§ EXERCISE PROMPT
Only the lines from the opening of the material through the one containing "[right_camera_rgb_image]" should be reproduced, each exactly as it stands.

§ DATA SEGMENT
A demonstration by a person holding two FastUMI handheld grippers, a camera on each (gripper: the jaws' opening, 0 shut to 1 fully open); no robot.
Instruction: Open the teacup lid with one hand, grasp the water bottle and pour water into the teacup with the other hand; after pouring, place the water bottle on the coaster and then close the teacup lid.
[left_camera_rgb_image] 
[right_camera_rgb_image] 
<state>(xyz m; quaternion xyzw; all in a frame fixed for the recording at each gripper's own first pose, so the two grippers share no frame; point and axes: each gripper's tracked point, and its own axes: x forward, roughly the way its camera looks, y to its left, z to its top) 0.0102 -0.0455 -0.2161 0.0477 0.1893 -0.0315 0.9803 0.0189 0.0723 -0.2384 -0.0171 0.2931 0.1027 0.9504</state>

§ ANSWER SPACE
A demonstration by a person holding two FastUMI handheld grippers, a camera on each (gripper: the jaws' opening, 0 shut to 1 fully open); no robot.
Instruction: Open the teacup lid with one hand, grasp the water bottle and pour water into the teacup with the other hand; after pouring, place the water bottle on the coaster and then close the teacup lid.
[left_camera_rgb_image] 
[right_camera_rgb_image] 

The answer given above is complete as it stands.